Mathias Brems

Personal information
- Full name: Mathias Brems Jensen
- Date of birth: 13 March 2002 (age 24)
- Place of birth: Brenderup, Denmark
- Height: 1.91 m (6 ft 3 in)
- Position: Left-back

Team information
- Current team: Helsingør
- Number: 39

Youth career
- Brenderup IF
- Middelfart
- 2014–2021: OB

Senior career*
- Years: Team / Apps / (Gls)
- 2021–2022: OB / 3 / (0)
- 2022–: Helsingør / 104 / (3)

International career
- 2017–2018: Denmark U-16 / 5 / (0)
- 2018–2019: Denmark U-17 / 4 / (0)

= Mathias Brems =

Danish footballer (born 2002)

Mathias Brems Jensen (born 13 March 2002) is a Danish professional footballer who plays as a left-back for Danish 2nd Division club FC Helsingør.

==Career==
===OB===
Born in Brenderup, Brems started his career at Brenderup IF and later played for Middelfart, before joining OB. In March 2019, shortly after his 17th birthday, Brems signed a two-year youth contract with OB.

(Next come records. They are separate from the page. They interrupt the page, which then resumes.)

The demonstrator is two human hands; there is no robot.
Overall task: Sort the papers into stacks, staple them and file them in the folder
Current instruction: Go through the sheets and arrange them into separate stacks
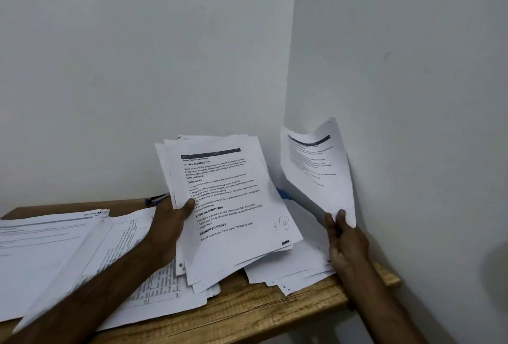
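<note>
The left hand [167, 222] gripped a loose, uneven stack [228, 206] above the table [247, 313], thumb on top. The right hand [345, 239] pinched one sheet's [319, 167] lower corner; light and floppy, it curled, likely wanting edge support.

The white stack of printed paper sheets [233, 206] carries black text under a dark grey header bar, with a grey handwritten "F" and a circled 4. The single curved white paper sheet [316, 167] has the same dark bar. The rectangular wooden table [247, 313] is honey-brown with darker grain. A narrow strip [283, 192] behind the sheets is blue. The flat walls [137, 68] are pale grey-white.
</note>
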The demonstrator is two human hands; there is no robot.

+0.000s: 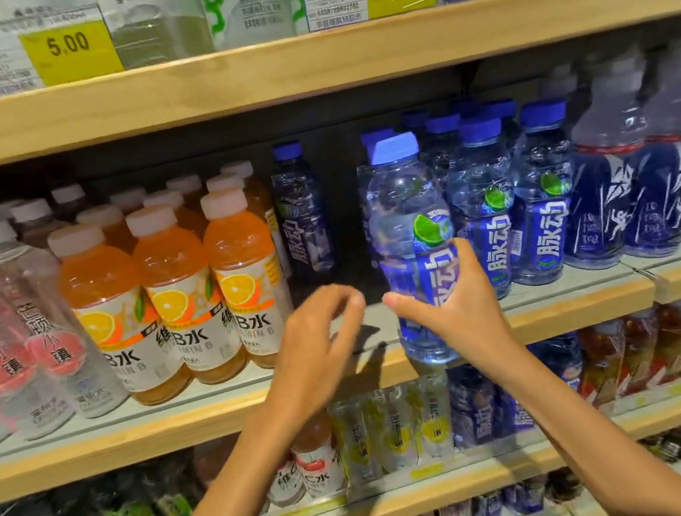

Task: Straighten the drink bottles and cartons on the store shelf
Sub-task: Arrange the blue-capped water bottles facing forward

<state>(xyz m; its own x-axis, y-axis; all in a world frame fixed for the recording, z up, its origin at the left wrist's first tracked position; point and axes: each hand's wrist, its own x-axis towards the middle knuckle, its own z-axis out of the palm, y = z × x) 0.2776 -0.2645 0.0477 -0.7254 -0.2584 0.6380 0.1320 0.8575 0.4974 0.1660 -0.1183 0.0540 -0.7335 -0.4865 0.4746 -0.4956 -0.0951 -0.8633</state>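
Centrally, wooden shelf [135, 444]: orange bottles [181, 295] left, blue-capped bottles [546, 198] right. Right hand [460, 305] grips blue bottle [405, 210] at front edge; left hand [317, 343] loosely curled, empty.

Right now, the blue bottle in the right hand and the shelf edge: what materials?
Blue bottle: clear glossy plastic, likely; see-through wall with highlights. Shelf edge: pale matte wood or wood-look laminate; grain too faint to tell.

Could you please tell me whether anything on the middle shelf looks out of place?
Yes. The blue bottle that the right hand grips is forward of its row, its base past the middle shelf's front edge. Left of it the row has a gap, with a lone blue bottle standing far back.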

After helping the U19 team lifting the trophy in the Danish U19 league, Brems got his official and professional debut for OB in a Danish Superliga game on 4 July 2020 against SønderjyskE. Brems started on the bench, before replacing Oliver Lund in the 58th minute. Brems was also subbed in, in the following game against Silkeborg IF.

In December 2020, Brems signed his first professional contract, running from 1 July 2021 and two years onwards, which also secured him a permanent promotion to the first team squad from the summer 2021. In the 2019–20 season, Brems only made one appearance for OB's first team, which was in the Danish Cup. In the following 2021–22 season, Brems played just 110 minutes over three games for OB's first team.

In June 2022, he went on a trial at AC Horsens. However, it did not result in a contract for young Brems, who therefore returned to Horsens, where he had a contract until 2023.

===FC Helsingør===
After a trial at Horsens in June 2022, Brems tried his luck again, this time with a trial at Danish 1st Division club FC Helsingør. a few days later. On 5 July 2022 the club confirmed, that they had signed Brems permanently on a deal until June 2024.

In January 2024, Brems extended his contract until June 2026.